ACTIVITY »
Could you copy, exactly as written, every line from the first line of the records through the one containing "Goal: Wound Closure"?

====== TASK INPUTS ======

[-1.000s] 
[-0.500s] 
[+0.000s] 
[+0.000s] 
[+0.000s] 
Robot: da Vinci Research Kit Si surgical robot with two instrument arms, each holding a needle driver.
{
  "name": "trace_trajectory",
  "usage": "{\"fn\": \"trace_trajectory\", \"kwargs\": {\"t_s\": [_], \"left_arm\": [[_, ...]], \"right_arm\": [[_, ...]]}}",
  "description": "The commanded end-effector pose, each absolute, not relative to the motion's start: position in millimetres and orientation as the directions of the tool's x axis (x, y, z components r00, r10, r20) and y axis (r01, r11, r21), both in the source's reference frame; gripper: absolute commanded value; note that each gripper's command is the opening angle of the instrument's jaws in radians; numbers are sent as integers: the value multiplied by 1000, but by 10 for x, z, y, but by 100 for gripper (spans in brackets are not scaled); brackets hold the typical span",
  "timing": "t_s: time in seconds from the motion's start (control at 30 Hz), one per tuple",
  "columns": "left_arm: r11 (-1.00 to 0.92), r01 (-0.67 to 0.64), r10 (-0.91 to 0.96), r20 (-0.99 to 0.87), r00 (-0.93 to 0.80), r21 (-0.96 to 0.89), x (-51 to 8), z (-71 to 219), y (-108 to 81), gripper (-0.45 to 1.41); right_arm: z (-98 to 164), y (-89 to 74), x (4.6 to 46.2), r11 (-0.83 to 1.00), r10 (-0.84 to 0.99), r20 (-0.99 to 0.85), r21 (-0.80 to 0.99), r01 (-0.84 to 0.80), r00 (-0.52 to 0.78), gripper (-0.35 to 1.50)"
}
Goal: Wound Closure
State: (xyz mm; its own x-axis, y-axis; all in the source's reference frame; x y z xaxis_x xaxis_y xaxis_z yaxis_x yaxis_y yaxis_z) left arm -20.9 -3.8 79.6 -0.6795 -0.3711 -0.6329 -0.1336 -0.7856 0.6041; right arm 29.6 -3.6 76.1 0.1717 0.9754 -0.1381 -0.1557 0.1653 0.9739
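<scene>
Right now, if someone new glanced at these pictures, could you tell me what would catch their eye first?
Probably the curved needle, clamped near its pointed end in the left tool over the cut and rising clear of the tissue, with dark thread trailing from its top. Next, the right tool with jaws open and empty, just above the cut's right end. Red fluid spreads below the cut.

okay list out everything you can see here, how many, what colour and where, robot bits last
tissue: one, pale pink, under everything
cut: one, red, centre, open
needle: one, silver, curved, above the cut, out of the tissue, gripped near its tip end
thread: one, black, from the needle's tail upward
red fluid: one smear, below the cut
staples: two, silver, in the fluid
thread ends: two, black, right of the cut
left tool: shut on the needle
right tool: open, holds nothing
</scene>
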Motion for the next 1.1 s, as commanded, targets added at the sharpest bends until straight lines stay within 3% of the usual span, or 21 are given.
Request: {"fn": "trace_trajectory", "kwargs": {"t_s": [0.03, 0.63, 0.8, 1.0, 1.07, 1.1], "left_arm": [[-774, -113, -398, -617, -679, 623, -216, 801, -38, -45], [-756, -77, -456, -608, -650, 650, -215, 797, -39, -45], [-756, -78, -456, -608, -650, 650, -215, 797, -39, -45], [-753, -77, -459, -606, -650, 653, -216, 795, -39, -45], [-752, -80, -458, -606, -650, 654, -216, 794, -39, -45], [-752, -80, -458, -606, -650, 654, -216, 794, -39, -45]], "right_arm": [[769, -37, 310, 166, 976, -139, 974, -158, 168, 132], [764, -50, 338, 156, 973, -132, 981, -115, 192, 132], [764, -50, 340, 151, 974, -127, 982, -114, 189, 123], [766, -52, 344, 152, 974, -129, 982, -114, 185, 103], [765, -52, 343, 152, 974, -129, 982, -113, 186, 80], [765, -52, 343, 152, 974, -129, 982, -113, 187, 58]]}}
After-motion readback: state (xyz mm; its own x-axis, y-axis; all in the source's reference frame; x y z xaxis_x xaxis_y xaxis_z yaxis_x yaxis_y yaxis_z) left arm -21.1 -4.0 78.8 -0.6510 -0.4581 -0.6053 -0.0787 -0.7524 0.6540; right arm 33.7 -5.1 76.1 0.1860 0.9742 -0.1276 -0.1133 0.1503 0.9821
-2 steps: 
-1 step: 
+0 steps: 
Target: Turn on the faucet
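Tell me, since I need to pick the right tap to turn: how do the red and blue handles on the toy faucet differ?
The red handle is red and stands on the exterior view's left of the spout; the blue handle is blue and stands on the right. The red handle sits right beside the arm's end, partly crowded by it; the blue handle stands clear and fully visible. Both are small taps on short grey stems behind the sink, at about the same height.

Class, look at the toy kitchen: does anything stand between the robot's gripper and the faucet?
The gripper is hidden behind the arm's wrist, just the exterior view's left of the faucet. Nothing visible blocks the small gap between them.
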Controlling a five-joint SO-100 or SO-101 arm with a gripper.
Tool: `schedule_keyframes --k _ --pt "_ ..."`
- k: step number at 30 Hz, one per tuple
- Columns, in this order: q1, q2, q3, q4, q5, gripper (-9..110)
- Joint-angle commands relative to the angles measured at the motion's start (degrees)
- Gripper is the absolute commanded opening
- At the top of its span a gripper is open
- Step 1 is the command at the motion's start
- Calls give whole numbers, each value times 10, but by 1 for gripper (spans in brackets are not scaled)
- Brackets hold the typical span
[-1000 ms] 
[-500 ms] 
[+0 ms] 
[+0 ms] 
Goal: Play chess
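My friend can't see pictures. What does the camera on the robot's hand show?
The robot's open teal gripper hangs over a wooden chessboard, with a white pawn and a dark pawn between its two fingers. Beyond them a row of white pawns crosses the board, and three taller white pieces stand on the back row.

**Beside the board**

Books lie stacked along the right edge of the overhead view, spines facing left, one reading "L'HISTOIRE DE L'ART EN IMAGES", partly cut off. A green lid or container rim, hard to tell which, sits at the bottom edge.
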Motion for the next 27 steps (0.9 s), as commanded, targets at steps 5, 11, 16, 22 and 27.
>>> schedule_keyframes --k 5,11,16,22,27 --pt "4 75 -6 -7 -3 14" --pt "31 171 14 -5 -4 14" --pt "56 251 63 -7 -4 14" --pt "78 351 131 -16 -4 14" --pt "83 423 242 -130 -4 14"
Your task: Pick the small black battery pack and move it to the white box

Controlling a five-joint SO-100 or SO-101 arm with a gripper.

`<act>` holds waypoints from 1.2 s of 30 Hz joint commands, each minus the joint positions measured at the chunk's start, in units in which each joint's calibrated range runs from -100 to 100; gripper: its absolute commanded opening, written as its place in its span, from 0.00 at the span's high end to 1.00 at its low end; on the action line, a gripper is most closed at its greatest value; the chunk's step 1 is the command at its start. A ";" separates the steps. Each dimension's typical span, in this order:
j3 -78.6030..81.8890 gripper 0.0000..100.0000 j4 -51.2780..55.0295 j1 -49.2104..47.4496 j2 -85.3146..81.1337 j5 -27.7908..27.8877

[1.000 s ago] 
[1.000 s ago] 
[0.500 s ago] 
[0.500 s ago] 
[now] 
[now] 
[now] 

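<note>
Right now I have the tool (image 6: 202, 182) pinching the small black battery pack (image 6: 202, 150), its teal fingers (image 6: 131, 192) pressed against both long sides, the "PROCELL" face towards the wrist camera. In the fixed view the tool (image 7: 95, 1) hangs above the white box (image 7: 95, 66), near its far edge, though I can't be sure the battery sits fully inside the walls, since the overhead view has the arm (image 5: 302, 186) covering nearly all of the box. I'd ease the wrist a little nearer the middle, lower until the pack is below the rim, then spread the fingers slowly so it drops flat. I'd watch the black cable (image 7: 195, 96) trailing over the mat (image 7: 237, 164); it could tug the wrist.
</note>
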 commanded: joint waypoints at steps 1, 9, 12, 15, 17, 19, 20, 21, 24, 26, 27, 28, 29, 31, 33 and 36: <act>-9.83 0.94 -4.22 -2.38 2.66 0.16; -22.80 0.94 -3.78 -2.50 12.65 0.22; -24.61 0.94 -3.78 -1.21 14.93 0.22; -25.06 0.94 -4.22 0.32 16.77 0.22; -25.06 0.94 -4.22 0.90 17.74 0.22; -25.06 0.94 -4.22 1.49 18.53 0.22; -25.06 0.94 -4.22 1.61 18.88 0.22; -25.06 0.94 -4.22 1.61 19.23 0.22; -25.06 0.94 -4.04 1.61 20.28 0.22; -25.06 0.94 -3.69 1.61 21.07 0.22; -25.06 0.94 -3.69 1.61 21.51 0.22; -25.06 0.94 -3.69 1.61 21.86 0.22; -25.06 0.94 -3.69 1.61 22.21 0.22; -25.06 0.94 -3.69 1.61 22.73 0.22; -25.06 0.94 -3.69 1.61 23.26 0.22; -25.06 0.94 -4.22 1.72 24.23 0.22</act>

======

RESPONSE BELOW »
[-1.000s] 
[-0.500s] 
[+0.000s] 
[+0.000s] 
[+0.000s] 
Robot: da Vinci Research Kit Si surgical robot with two instrument arms, each holding a needle driver.
{
  "name": "trace_trajectory",
  "usage": "{\"fn\": \"trace_trajectory\", \"kwargs\": {\"t_s\": [_], \"left_arm\": [[_, ...]], \"right_arm\": [[_, ...]]}}",
  "description": "The commanded end-effector pose, each absolute, not relative to the motion's start: position in millimetres and orientation as the directions of the tool's x axis (x, y, z components r00, r10, r20) and y axis (r01, r11, r21), both in the source's reference frame; gripper: absolute commanded value; note that each gripper's command is the opening angle of the instrument's jaws in radians; numbers are sent as integers: the value multiplied by 1000, but by 10 for x, z, y, but by 100 for gripper (spans in brackets are not scaled); brackets hold the typical span",
  "timing": "t_s: time in seconds from the motion's start (control at 30 Hz), one per tuple",
  "columns": "left_arm: r11 (-1.00 to 0.92), r01 (-0.67 to 0.64), r10 (-0.91 to 0.96), r20 (-0.99 to 0.87), r00 (-0.93 to 0.80), r21 (-0.96 to 0.89), x (-51 to 8), z (-71 to 219), y (-108 to 81), gripper (-0.45 to 1.41); right_arm: z (-98 to 164), y (-89 to 74), x (4.6 to 46.2), r11 (-0.83 to 1.00), r10 (-0.84 to 0.99), r20 (-0.99 to 0.85), r21 (-0.80 to 0.99), r01 (-0.84 to 0.80), r00 (-0.52 to 0.78), gripper (-0.35 to 1.50)"
}
Goal: Wound Closure

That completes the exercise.